Wow. It's like a right-wing, financial survivalist's Matrix.

Trailers are meant to give you enough of a film to get you interested - to help you see if you're in the audience for the picture. So when in the first seconds you see a character attacked by an army of faceless drones behind shields that read 'Federal Reserve', you know that you're watching something whose target market is waiting for the U.N. black helicopters to touch down.

Go on and you get an especially hoary piece of conspiracy theorizing. It seems that these characters live in a world where currency is supported by governments, rather than quaint things like precious metals (which haven't supported economies since the Bretton Woods Agreements...). "Rebels" have begun minting their own currency which they claim has "value"  and that draws the ire of the Federal Reserve (remember when movies were about mysterious foreign threats?

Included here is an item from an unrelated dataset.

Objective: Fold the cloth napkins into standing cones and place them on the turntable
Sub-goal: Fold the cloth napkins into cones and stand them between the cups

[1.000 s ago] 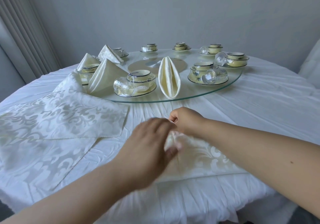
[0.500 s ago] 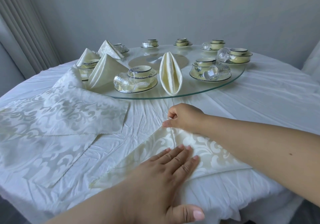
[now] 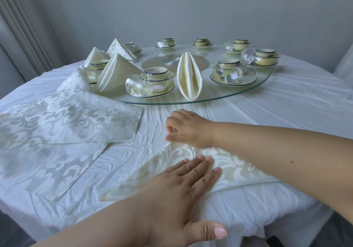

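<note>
Grey walls and a pleated curtain (image 3: 24,29) are backing a round table under a wrinkled white tablecloth (image 3: 286,117). Near the front edge, a cream damask napkin folded into a triangle (image 3: 235,168) is lying flat. The left hand (image 3: 183,187) is pressing on it with fingers straight and spread, while the right hand (image 3: 188,129) is pinching the napkin's far point between thumb and curled fingers. Beyond, a round glass turntable (image 3: 254,88) is carrying wrapped bowl-and-plate settings (image 3: 152,84) and standing folded cream napkins (image 3: 189,78). Unfolded damask napkins (image 3: 72,117) are lying overlapped at the left.
</note>
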The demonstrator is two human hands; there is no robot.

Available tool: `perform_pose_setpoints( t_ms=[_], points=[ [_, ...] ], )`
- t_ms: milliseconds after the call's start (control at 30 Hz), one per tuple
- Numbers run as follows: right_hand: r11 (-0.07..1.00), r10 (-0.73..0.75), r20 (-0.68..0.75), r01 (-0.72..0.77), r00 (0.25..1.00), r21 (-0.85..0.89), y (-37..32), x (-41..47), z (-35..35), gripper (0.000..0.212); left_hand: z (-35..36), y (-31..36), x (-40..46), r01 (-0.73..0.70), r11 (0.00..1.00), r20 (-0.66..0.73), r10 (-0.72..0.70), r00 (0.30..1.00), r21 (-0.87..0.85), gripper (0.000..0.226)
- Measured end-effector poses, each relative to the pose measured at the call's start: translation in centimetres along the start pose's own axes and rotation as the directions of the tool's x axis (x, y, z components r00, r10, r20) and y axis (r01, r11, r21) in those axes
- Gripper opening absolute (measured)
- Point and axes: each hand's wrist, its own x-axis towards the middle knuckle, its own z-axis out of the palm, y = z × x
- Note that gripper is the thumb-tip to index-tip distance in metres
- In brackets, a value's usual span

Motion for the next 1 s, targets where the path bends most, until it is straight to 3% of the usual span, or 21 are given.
perform_pose_setpoints(
  t_ms=[133, 300, 500, 600, 700, 833, 933, 1000],
  points=[
    [0.998, -0.002, 0.066, -0.002, 0.998, 0.069, 0.3, 0.4, -0.9, 0.026, -0.2, 0.2, -0.2, 0.005, 1.0, 0.012, -0.005, 1.0, 0.004, 0.093],
    [1.0, -0.005, 0.141, 0.004, 0.99, 0.008, 0.5, 0.8, -1.3, 0.048, -0.2, 0.0, -0.3, -0.002, 1.0, 0.006, 0.002, 1.0, 0.001, 0.093],
    [0.982, 0.19, 0.114, -0.187, 0.975, -0.036, 1.8, -1.6, -2.6, 0.051, -1.4, -2.0, 0.1, -0.112, 0.991, 0.047, 0.115, 0.992, -0.069, 0.093],
    [0.949, 0.31, 0.062, -0.313, 0.949, 0.036, 3.0, -3.3, -3.0, 0.053, -2.4, -3.1, 0.8, -0.126, 0.977, 0.057, 0.137, 0.989, -0.171, 0.09],
    [0.875, 0.482, 0.02, -0.483, 0.876, 0.024, 3.9, -5.5, -3.2, 0.051, -2.8, -3.9, 1.4, -0.081, 0.964, 0.04, 0.094, 0.995, -0.255, 0.079],
    [0.67, 0.74, -0.053, -0.742, 0.671, -0.032, 4.1, -8.7, -2.9, 0.043, -2.5, -4.6, 2.2, -0.053, 0.926, -0.038, 0.042, 0.998, -0.375, 0.072],
    [0.556, 0.826, -0.083, -0.83, 0.558, -0.05, 3.5, -11.1, -2.4, 0.039, -2.0, -4.9, 2.6, -0.049, 0.898, -0.068, 0.021, 0.997, -0.438, 0.079],
    [0.537, 0.834, -0.115, -0.842, 0.54, -0.054, 3.0, -12.3, -2.0, 0.04, -1.5, -4.9, 2.7, -0.059, 0.892, -0.083, 0.024, 0.996, -0.448, 0.075]
  ],
)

James Bond, anyone? Please?)

Zoe, our spunky, lo-res heroine, is a freedom fighter. Her ultimate foe may be Victor Brant, Chair of the Federal Reserve, but her proximal adversary is Jay, who's investigating an arson and is drawn into a  romantic entanglement (with explosions, the website promises!). They live in 2019, which, with hyper-inflation, sounds a lot like Weimar Germany, and the dollar has lost its position as a lynchpin currency. It's notable that its not predatory banks or industries that are capitalizing on this crisis - it's the our own government.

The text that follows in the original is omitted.